A história do palácio
Embora abrigue hoje o Museu Histórico de Cartagena, cujo acervo contempla outros aspectos da cidade, o Palacio de la Inquisición está irremediavelmente ligado a esse passado obscuro, seja por guardar as as provas das barbaridades cometidas pelo tribunal, seja por ter servido de sede para julgamentos, torturas e execuções.
O prédio do Tribunal da Inquisição de Cartagena foi inaugurado em 1.770, com projeto em estilo colonial e uma portada barroca que se tornou um dos ícones da cidade. Além do museu, funciona hoje em seu interior o Arquivo Histórico da cidade. Antes desse prédio, havia no local duas casas alugadas pelo Santo Ofício, que mais tarde foram adquiridas para dar lugar à essa sede definitiva.
A Inquisição, para quem não sabe, foi uma instituição criada pelo papa Gregório IX, no século 12, na França, com o propósito de combater movimentos religiosos nascidos dentro da própria igreja, considerados heréticos.
Ao longo dos séculos, perseguiu diferentes grupos, como católicos dissidentes, judeus, luteranos, muçulmanos e adeptos das religiões de matriz africana. Seus réus eram, em geral, acusados de heresia, bruxaria ou de culto ao diabo. Mas havia também acusações de adultério e usura.1
Notas
- 1 Leia, aqui no blog, outras matérias sobre Cartagena: Castelo de São Felipe de Barajas / Cartagena, a Musa do realismo fantástico de García Marquez
Palacio de la Inquisición – Cartagena – Colômbia – América do Sul
Fotos
- (1) Mariordo (Mario Roberto Durán Ortiz) em Wikimedia - CCBY-SA 4.0
- (2) Retrato pintado por Santiago Florez
- Paulo Aztingen do Diário do Turismo
- Dinorah Regis
- Site do Museo de Historico de Cartagena
Referências
Muito bom esse texto, Sylvia! E assim a história é contada e deve ser lembrada para que possamos refletir sobre as mazelas da religião e as crenças com sua estupidez. Parabéns!
Obrigada, Glícia.

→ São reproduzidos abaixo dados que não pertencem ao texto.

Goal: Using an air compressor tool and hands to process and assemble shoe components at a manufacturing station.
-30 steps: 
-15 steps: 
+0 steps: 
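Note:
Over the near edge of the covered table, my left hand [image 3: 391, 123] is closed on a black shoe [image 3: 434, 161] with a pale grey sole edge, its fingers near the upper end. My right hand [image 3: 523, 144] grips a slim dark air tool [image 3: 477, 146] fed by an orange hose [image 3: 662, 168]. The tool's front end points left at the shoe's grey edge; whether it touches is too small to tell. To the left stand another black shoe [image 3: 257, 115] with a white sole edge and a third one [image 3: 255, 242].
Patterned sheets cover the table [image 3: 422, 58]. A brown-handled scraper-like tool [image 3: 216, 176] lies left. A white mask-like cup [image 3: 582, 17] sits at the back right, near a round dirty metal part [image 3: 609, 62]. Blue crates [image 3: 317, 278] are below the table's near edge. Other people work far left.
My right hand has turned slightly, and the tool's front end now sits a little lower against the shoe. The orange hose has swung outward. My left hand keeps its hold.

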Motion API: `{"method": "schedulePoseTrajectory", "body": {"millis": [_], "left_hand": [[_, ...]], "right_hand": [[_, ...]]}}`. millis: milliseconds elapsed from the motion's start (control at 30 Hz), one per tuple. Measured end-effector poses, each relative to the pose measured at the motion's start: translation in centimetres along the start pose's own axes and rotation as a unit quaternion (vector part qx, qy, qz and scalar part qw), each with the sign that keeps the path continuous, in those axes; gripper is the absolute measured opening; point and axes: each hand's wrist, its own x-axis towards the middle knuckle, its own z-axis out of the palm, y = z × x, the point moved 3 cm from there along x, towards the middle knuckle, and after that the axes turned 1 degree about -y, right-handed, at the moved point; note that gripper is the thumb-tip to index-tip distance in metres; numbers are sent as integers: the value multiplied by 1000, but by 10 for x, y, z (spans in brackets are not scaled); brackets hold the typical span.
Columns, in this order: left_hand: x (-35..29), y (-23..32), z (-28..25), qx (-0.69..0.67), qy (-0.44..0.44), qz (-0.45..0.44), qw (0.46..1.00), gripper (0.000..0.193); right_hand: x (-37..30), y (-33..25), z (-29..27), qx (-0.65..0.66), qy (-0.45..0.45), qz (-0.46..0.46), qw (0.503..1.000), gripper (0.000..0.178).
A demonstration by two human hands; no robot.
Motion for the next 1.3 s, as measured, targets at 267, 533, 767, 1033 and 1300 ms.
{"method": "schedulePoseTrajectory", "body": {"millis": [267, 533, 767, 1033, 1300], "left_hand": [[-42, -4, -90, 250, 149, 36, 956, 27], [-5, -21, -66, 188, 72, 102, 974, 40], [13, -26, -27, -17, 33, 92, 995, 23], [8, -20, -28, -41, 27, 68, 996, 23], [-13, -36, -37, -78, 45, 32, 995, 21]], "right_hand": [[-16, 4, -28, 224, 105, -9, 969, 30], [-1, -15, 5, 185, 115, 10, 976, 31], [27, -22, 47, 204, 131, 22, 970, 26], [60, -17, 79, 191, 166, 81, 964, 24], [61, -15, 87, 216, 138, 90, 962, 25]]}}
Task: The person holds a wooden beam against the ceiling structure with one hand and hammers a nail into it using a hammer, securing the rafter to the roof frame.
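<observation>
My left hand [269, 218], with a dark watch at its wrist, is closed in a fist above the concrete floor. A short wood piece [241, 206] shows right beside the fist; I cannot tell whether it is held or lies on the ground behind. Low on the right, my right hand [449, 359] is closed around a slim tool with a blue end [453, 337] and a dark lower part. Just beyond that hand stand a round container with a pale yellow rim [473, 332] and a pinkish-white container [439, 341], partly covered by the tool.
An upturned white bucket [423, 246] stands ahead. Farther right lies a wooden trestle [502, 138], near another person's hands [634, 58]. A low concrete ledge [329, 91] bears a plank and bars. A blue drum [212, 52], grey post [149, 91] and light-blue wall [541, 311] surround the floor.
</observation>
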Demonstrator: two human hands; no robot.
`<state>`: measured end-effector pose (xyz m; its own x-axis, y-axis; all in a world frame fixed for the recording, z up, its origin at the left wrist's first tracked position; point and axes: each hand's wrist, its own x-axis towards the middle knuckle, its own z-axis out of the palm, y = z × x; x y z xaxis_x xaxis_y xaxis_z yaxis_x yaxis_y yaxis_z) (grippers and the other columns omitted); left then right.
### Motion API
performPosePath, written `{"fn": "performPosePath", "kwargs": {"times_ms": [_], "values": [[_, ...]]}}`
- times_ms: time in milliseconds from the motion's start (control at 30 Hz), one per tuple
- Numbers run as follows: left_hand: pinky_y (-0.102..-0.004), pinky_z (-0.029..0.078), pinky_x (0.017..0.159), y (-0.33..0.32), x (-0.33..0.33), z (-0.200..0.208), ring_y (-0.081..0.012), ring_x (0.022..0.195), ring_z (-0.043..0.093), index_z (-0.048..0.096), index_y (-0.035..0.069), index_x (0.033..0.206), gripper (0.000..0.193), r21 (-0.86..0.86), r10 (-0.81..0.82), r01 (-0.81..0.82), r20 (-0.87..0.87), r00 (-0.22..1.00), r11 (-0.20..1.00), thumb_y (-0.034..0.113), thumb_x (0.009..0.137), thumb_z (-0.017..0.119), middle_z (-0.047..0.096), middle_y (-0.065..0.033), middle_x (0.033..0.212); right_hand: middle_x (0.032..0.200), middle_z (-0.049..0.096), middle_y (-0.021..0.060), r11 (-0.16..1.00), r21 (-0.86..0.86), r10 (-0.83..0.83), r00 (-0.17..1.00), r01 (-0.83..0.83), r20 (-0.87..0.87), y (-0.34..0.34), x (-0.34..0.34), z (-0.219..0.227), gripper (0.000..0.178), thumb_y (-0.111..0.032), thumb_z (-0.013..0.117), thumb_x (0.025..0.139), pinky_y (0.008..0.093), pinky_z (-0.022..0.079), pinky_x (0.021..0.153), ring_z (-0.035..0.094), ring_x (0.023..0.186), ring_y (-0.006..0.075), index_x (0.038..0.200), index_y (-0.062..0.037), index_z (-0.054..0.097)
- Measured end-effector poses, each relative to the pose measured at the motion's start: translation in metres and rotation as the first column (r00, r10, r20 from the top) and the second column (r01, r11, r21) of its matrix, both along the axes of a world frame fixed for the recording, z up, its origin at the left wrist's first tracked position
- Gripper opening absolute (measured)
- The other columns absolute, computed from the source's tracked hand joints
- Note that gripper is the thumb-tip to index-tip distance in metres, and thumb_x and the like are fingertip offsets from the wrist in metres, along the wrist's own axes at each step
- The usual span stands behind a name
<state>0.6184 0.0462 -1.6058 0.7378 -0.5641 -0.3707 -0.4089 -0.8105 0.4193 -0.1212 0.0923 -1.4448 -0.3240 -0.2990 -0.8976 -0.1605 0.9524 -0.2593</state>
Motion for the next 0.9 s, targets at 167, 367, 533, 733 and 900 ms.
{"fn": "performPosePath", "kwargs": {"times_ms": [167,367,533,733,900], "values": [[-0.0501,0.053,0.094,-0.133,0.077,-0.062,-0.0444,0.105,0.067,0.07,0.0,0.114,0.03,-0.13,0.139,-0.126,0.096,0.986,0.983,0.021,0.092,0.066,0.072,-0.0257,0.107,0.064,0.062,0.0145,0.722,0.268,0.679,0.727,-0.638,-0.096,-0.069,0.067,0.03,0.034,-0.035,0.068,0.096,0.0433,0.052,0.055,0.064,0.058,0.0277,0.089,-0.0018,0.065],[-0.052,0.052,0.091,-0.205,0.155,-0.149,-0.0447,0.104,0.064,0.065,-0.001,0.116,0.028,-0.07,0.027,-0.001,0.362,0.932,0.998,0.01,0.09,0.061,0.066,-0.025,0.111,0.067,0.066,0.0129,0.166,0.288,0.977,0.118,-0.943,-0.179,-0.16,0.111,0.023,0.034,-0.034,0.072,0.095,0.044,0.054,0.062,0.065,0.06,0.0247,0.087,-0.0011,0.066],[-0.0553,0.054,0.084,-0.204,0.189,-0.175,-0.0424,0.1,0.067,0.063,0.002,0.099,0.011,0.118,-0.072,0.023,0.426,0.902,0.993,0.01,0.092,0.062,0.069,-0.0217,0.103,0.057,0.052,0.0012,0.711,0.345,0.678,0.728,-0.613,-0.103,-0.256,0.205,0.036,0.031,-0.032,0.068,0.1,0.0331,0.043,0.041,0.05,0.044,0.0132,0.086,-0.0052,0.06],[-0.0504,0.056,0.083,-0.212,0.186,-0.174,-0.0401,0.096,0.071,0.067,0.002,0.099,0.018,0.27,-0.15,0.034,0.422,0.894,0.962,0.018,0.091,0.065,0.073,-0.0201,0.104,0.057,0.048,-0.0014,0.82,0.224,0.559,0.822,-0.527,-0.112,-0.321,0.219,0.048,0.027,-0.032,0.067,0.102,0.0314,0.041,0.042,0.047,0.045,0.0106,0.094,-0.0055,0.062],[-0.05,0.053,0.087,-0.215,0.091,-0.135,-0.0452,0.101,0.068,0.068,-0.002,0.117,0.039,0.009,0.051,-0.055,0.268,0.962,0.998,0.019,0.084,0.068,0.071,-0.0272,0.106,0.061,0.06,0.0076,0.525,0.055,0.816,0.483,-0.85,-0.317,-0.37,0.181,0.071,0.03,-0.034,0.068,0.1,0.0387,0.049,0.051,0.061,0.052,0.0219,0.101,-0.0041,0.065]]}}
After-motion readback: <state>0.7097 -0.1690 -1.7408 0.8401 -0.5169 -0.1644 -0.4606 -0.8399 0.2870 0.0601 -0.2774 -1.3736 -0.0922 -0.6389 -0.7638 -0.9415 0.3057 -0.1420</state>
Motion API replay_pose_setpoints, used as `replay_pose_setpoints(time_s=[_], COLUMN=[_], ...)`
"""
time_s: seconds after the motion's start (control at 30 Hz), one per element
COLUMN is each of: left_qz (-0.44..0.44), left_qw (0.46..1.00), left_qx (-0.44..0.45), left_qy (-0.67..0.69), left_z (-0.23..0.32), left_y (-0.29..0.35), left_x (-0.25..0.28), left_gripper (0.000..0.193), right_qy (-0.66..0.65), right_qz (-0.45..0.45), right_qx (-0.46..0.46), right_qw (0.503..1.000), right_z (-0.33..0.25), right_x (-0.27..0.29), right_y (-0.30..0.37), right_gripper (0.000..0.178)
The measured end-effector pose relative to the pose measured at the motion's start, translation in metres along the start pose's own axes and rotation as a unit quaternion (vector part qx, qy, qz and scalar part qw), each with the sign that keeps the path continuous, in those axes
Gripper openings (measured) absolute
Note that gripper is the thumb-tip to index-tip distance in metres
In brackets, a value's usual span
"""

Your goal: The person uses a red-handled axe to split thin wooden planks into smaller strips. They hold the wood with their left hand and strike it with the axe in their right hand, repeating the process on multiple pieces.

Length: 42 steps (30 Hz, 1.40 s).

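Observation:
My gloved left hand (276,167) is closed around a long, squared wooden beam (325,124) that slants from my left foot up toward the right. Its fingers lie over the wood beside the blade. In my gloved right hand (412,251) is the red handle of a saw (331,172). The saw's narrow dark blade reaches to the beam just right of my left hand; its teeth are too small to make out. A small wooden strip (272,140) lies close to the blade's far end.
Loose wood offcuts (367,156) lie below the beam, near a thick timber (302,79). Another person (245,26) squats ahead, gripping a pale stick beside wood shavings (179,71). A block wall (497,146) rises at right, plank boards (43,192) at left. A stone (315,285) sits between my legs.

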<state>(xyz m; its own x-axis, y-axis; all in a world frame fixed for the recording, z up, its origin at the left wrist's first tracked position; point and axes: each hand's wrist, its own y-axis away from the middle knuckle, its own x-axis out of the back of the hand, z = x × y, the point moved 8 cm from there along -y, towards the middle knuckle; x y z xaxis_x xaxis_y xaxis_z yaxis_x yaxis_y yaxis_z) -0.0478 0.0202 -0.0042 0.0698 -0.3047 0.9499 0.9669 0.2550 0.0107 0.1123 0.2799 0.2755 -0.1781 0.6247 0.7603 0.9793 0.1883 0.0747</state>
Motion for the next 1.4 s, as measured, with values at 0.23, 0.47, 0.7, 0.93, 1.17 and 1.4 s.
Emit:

Volte sempre.Toda semana tem matéria nova aqui no blog.
Excelente matéria, Sylvinha!
A Inquisição foi um dos momentos mais obscuros e cruéis da Igreja Católica.
Atualmente, algumas vertentes do protestantismo e do catolicismo tradicionalista, que estão muito distantes do Evangelho de Cristo, buscam reeditar esse período tenebroso numa cruzada contra os valores democráticos, o meio ambiente e a diversidade cultural.
Os atos golpistas de 8 de janeiro mostraram a face hedionda desses grupos com suas crenças medievais, terraplanismo, preconceitos, ódio e disseminação de fake news.
Bjs
Obrigada pelo comentário, Val. O Palacio de la Inquisición traz realmente a memória de uma instituição cruel que, esperamos, tenha ficado no passado.
Que dolorido e necessário é visitar um lugar como este! Eu nunca deixo de visitar um museu assim e sempre me surpreendo com a crueldade humana. A igreja católica tem um passado nefasto.
Pois é, Soninha, são lugares que nos causam incômodo por terem sido palco de acontecimentos horríveis. Mas esses fatos precisam ser lembrados para que não se repitam.